A câmera se dedica quase exclusivamente a filmar Martine Carol (atriz-fetiche que interpreta Lola) numa espécie de obsessão do olhar pelo corpo da mulher. Os rostos anônimos dos inquisidores – isto é, dos espectadores em sua representação reflexiva – nunca são mostrados. Aspectos como o jogo de luzes da cena realçam a face da atriz, ao deixá-lo em destaque contra o fundo quase todo escurecido. As perguntas são respondidas em voz muito baixa, como se Lola falasse para dentro. M. Loyal não tarda em tomar a palavra, e passa a responder às perguntas no lugar da vedete. Novamente, a radical passividade de Lola instaura uma tensão no espaço da cena, problematizando as formas da representação feminina no cinema.

Fig. 4.37: A seguir, durante a rodada de questões, cada pergunta da plateia...

Fig. 4.38: ...funciona, cenograficamente, como um golpe sonoro desferido contra o rosto da vedete.

De fato, a hegemonia da voz do narrador é um elemento preponderante na organização das cenas ao longo do filme. Com timbre imponente, preenche praticamente a totalidade da arena circense, ecoando pelas imagens e comandando os movimentos dos corpos, olhares, sentidos. No caso específico da rodada de perguntas, uma grande variedade de ruídos acrescenta-se à atmosfera sonora, como barulhos de tiros, murmúrios, gargalhadas estridentes, tinidos, sons de engrenagem etc.

O sacrifício desempenha um papel bastante real [...] e o problema da substituição diz respeito à comunidade inteira.

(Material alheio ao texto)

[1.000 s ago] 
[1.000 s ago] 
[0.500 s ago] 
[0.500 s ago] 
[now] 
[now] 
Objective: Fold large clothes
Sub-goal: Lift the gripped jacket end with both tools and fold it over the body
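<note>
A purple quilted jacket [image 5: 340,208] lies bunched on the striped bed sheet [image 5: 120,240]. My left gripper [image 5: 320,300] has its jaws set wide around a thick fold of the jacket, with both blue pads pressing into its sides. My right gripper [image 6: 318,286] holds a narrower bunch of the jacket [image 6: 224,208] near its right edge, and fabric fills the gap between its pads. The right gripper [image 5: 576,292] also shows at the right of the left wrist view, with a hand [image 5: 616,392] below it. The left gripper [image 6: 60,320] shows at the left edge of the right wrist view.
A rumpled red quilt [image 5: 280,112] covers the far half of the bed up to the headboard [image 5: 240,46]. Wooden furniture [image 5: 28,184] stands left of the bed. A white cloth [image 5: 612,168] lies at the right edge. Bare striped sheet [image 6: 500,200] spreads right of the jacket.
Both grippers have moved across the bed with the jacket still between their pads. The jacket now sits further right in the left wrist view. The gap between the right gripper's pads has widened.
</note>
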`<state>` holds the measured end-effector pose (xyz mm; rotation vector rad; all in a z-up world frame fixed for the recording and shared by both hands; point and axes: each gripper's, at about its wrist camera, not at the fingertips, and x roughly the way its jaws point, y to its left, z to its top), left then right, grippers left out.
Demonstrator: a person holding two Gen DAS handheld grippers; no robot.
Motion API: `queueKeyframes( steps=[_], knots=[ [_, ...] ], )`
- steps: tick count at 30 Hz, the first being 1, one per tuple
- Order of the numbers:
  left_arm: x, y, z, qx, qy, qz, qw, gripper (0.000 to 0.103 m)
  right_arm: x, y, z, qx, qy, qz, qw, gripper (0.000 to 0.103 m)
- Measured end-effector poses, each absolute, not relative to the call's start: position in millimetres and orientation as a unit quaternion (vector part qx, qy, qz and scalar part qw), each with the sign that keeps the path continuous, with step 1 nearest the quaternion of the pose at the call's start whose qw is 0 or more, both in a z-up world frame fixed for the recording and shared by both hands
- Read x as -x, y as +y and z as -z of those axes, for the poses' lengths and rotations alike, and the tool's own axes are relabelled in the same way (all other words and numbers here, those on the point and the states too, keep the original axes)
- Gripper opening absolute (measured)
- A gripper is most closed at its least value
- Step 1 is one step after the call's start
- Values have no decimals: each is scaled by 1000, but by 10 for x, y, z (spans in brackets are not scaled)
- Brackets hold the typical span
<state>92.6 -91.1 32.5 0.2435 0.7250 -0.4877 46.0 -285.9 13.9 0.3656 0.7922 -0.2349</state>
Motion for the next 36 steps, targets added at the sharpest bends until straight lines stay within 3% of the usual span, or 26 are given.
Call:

A vítima não é um substituto para algum indivíduo particularmente ameaçado, e nem é ofertada a algum indivíduo com temperamento particularmente sanguinário. Pelo contrário, ela é um substituto para todos os membros da comunidade, ofertada pelos próprios membros. O sacrifício serve para proteger a comunidade inteira da sua própria violência; ele impele a comunidade inteira a escolher vítimas de fora da comunidade. Os elementos de dissensão dispersados ao longo da comunidade são transferidos para a pessoa da vítima sacrificial e eliminados, ao menos temporariamente, pelo seu sacrifício297.

                                                                                                               

Para Girard, o sacrifício devolve à comunidade uma suposta harmonia originária, reafirmando a vida fabricada pelo pacto político entre os deuses e os homens, extirpando a violência acumulada. No país das imagens, todo olhar pode saciar seu desejo de sangue e transferir a sua fúria para um outro. Desse modo, a cena ophulsiana descortina, no centro mesmo da construção espetacular, uma dimensão sacrificial que funda a vida em comum da ficção. A questão é problematizada pelos atributos da mise en scène, na qual a cortesã ocupa o centro da arena, em pleno altar de sacrifício. Todavia, esse centro se torna cada vez mais vertiginoso, fragmentário, sendo deslocado ou interrompido continuamente ao longo da cena.